Task statement -
Where a line below includes the word "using", copy that line.

*** Begin section ***

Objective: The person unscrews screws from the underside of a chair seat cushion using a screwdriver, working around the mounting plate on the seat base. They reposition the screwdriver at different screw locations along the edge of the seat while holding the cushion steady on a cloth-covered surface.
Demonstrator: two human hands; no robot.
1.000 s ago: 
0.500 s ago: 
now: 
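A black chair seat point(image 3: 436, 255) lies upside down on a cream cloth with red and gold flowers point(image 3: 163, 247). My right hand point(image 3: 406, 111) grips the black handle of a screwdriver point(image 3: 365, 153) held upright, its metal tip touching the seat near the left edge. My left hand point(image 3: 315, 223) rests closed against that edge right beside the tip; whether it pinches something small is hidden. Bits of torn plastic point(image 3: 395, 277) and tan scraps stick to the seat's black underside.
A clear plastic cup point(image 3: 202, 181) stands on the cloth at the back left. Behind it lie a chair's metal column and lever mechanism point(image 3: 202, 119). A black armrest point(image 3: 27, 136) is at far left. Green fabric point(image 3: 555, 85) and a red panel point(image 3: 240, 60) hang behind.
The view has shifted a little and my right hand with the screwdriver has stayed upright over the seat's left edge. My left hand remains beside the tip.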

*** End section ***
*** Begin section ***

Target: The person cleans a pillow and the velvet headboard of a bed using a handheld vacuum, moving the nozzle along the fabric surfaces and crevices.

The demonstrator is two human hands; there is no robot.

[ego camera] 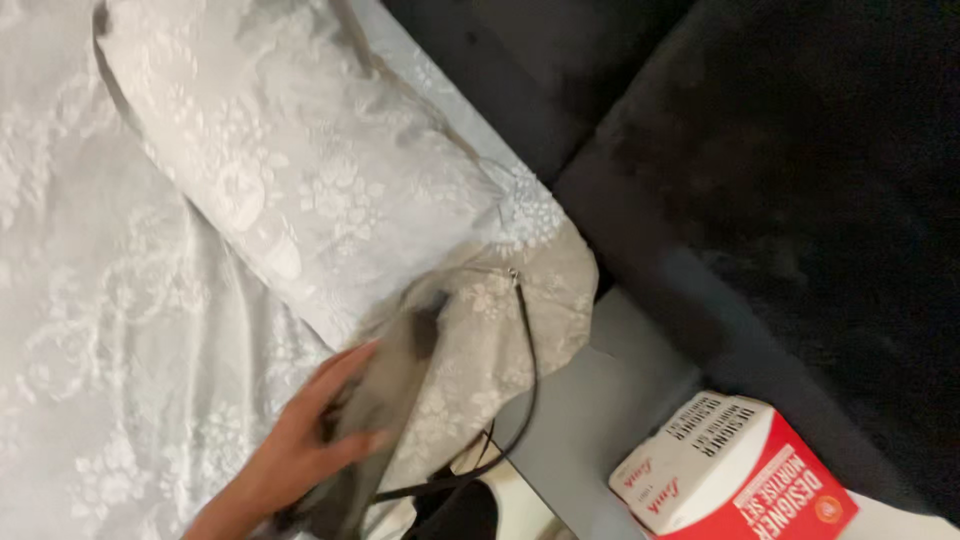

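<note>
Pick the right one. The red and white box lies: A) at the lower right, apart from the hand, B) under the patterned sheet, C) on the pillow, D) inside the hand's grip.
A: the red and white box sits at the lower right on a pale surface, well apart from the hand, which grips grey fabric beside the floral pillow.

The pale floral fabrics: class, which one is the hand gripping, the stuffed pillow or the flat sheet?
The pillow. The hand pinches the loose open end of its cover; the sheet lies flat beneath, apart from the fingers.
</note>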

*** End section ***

Problem solution -
Objective: The person unscrews screws from the underside of a chair seat cushion using a screwdriver, working around the mounting plate on the seat base. They reposition the screwdriver at different screw locations along the edge of the seat while holding the cushion steady on a cloth-covered surface.
Target: The person cleans a pillow and the velvet headboard of a bed using a handheld vacuum, moving the nozzle along the fabric surfaces and crevices.

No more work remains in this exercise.